主人公は幼稚園の教員をしている中年の男。その男に好意を寄せる幼女が、自分の好意を拒絶されたと感じて、復讐に及ぶ。復讐といっても、幼児のことだから、他愛ない嘘をつくことくらいしかない。その男に性的な虐待を受けたと思わせるような嘘を、幼稚園の園長相手につくのだ。幼児の嘘はよくあることだが、それを間抜けな大人が真に受けて、しかも大騒ぎに発展させる。その騒ぎのあおりをうけて、男は村中から白い目で見られ、あげくはひどい暴力を受けたり、かわいがっていた犬を殺されるなどの迫害を被る。そのさまをみていると、日本の村八分よりはるかに陰惨だ。デンマークが非常に狭い社会であり、逃げ場がないということが、迫害をいっそう陰惨なものにしているのだろう。日本でなら、他に移住して、ゼロからやり直すということもできるが、狭いデンマークにあっては、そうしたことが期待できないのである。だから、従来の生活を回復しようと思ったら、徹底的に戦って、相手に非を認めさせねばならない。

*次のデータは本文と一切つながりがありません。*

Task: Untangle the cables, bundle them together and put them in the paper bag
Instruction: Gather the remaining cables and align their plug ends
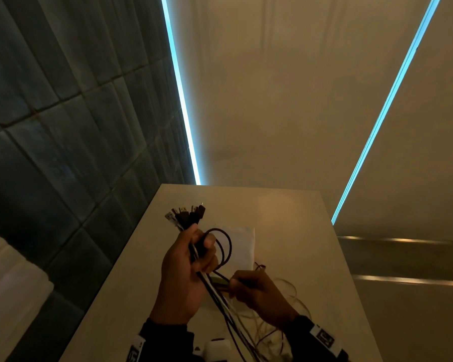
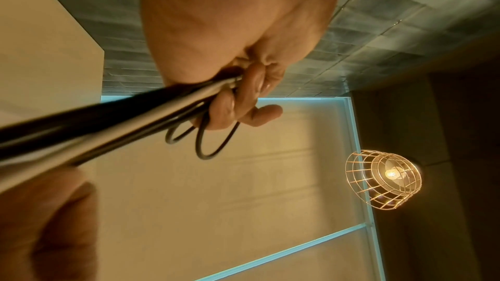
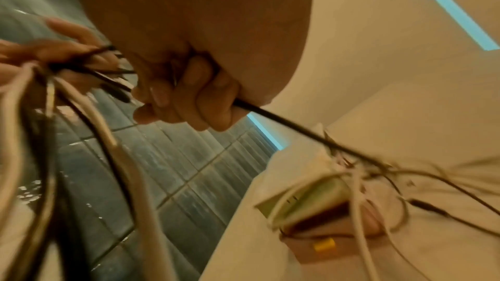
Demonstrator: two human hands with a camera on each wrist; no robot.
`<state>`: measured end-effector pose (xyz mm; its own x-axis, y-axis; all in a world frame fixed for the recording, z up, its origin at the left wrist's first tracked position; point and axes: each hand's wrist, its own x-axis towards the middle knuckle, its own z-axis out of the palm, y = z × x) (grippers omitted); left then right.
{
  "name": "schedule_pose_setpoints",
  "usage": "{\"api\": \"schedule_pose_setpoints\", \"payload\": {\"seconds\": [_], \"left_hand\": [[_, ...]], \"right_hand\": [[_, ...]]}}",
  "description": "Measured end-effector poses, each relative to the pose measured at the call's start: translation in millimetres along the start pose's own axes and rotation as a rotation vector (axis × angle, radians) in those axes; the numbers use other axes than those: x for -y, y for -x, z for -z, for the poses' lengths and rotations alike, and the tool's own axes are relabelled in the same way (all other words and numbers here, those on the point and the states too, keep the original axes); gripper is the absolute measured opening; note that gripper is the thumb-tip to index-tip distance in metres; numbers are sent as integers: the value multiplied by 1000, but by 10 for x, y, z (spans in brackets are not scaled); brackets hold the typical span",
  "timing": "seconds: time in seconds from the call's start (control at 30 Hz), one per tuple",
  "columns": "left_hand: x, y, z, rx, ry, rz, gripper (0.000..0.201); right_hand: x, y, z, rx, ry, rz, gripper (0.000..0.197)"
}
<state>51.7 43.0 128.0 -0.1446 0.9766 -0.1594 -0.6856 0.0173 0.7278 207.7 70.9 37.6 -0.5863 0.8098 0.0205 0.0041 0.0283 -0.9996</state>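
My left hand [image 1: 194,252] grips a bundle of dark and white cables [image 1: 215,293] upright above the table, with their plugs [image 1: 186,216] fanned out over my fist. A dark loop [image 1: 224,244] hangs beside my fingers [image 2: 243,97]. My right hand [image 1: 256,291], just right of the bundle and lower, is curled round one thin dark cable [image 3: 284,123] that runs down to the loose cables [image 1: 285,317] on the table. A flat white paper bag [image 1: 243,246] lies on the table behind my hands.
The beige table [image 1: 285,218] stands against a dark tiled wall [image 1: 63,152] on the left. A small white object [image 1: 217,347] sits at the near edge. A greenish-white flat thing [image 3: 311,198] lies under the loose cables. A wire-cage lamp [image 2: 384,178] hangs overhead.
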Motion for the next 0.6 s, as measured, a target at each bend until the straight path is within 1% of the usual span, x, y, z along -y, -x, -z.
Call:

じっさいこの映画の中の迫害される主人公は、かれなりに戦って、自分の迫害者に非を認めさせるのだ。そのへんが、デンマーク的な解決というか、日本ではありえないようなことがデンマークではありうるのだと思わされる。日本では、いったん破壊された人間関係は、ほとんど修復不可能であるが、デンマークでそれが可能なのは、キリストの思し召しを人々が信じているからだ、というふうに伝わるように作られている。そういう意味では、この映画は極めて宗教的な雰囲気の強い作品である。